This was needed along with 1.0's 0th-order Markov (non-)chain, which was still
available as an option in 1.4 for memory saving (2nd-order required 4 MB RAM)
and for possible manual specification of character sets per position (similar
to future "mask mode").

* John the Ripper 1.5 no longer had 0th-order at all, so the above was dropped

* Specifically exploiting vowel/consonant patterns is a recurring idea

---

-> Custom candidate password generators (late 1990s) <-

* John the Ripper 1.3+ "external mode" (late 1996 or early 1997)
  - Write your own candidate password generator or filter in a C-like language
    in the configuration file
  - Compiles to stack-based VM implemented via threaded code
  - Optimizations: top of stack cache, multi-push, GCC "Labels as Values"
  - Optional JIT to 32-bit x86 (1997), abandoned in the rewrite for 1.5 (1998)

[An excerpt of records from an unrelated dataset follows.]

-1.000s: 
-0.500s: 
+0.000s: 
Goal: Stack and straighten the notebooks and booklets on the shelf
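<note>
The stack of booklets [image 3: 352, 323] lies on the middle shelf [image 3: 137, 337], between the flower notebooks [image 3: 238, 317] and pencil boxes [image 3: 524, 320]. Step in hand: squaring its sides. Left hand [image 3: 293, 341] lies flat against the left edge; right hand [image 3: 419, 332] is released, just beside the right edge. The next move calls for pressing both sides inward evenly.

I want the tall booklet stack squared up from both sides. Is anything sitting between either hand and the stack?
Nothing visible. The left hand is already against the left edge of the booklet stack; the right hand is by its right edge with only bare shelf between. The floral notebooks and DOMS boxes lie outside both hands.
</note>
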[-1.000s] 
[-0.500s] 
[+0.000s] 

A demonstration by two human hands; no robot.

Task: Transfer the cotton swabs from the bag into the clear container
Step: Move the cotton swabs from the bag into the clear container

* Incremental mode training filters (initial use case)
* Password policy matching filters

* Recovery of partially lost passwords (mostly obsoleted by mask mode)
* Exploits for Strip, DokuWiki, KDEPaste, Awesome Password Generator
* Date/time, keyboard walks and other sequences, any same-character repeats,
  passwords with any few different characters (now built-in Subsets mode)
* Searches of short valid Unicode strings (auto-generated from Unicode spec)

---

-> Custom candidate password patterns (2000s+)       <-

Crackers that didn't have probabilistic candidate password generators instead
added features to focus dumber exhaustive searches on reasonable sub-spaces

* InsidePro introduced the mask syntax e.g. ?u?l?l?l20?d?d
  - Reuses the character class notation from Crack's word reject rules
  - Enumerates all strings matching the mask e.g. Aaaa2000 to Zzzz2099

* hashcat adopted the syntax, later extended the implementation to use Markov

* John the Ripper later also adopted this syntax as mask mode, extending it
  with constructs similar to the rule preprocessor's e.g. ?u?l?l?l20[0-2]?d

* Hybrid modes add a mask on top of a smarter and slower generator (2010s)
  - hashcat modes append or prepend a mask (on device) to wordlist (from host)
  - John the Ripper (on device) mask ?w refers to another (host) mode's "word"

---

-> Probabilistic candidate password generators (early 2000s) <-

* Dawn Xiaodong Song, David Wagner, and Xuqing Tian, "Timing Analysis of
  Keystrokes and Timing Attacks on SSH", 2001

"for passwords that are chosen uniformly at random with length of 7 to 8
characters, [...] can reduce the cost of password cracking by a factor of 50"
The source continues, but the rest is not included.